While they're playing, Eric asks him who the girl is, how he met her. Liam is reluctant to answer, but tells Coach Taylor that he rides by her house every afternoon. Eric forgot about the afternoon, hour-long bike rides. Liam's form of exercise. The kid has no interest in football, though Coach Taylor plans to change that. He'll need every body he can get on his team.
Liam says he helped the girl, a junior, when she was coming home from summer school and dropped a mess of papers that scattered in the street. Liam didn't speak to her, though, because he's embarrassed by the way he sounds when he tries. He just nodded when she said thank you. But he rides by and waves every afternoon when she gets home from summer school.
"An older girl," Coach Taylor says, with an atta-boy tone in his voice. The truth is, he thinks the age difference is unrealistic, not to mention the language barrier, but he also thinks a boy needs ideals. And Liam is a good looking kid, with those arresting blue-green eyes that ten-year-old Gracie calls "the world's prettiest boy eyes." And on the rare occasions when Liam can be made to smile, he has brilliant even white teeth and the sort of dimples girls adore. Sure he's a bit awkward and lanky at the moment, with that sudden height, but that will change. After an initial two months of grief-picking at his food, Liam's began wolfing down second and third helpings at dinner every night. If he keeps riding an hour a day, and Eric can get him to throw in some weight lifting, he'll solidify.

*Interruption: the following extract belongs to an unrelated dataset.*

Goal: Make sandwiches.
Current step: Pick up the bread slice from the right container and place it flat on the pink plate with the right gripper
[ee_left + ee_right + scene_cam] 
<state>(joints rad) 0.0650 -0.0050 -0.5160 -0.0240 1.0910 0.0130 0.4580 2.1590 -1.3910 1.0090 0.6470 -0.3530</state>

"She's out of my league," Liam signs.
"Well, Mrs. Taylor was out of mine." Sometimes the ideal trips and falls in your lap, like Tami literally did with him one afternoon in the cafeteria. She was a year older, and at the height of her young beauty, when he was pimply and still working on shedding that extra weight. True, it took him another full year after that stumble to get her to drop Mo and date him, but he'd succeeded.
"She still is," Liam signs, and that rare smile bursts out, lighting up his young eyes.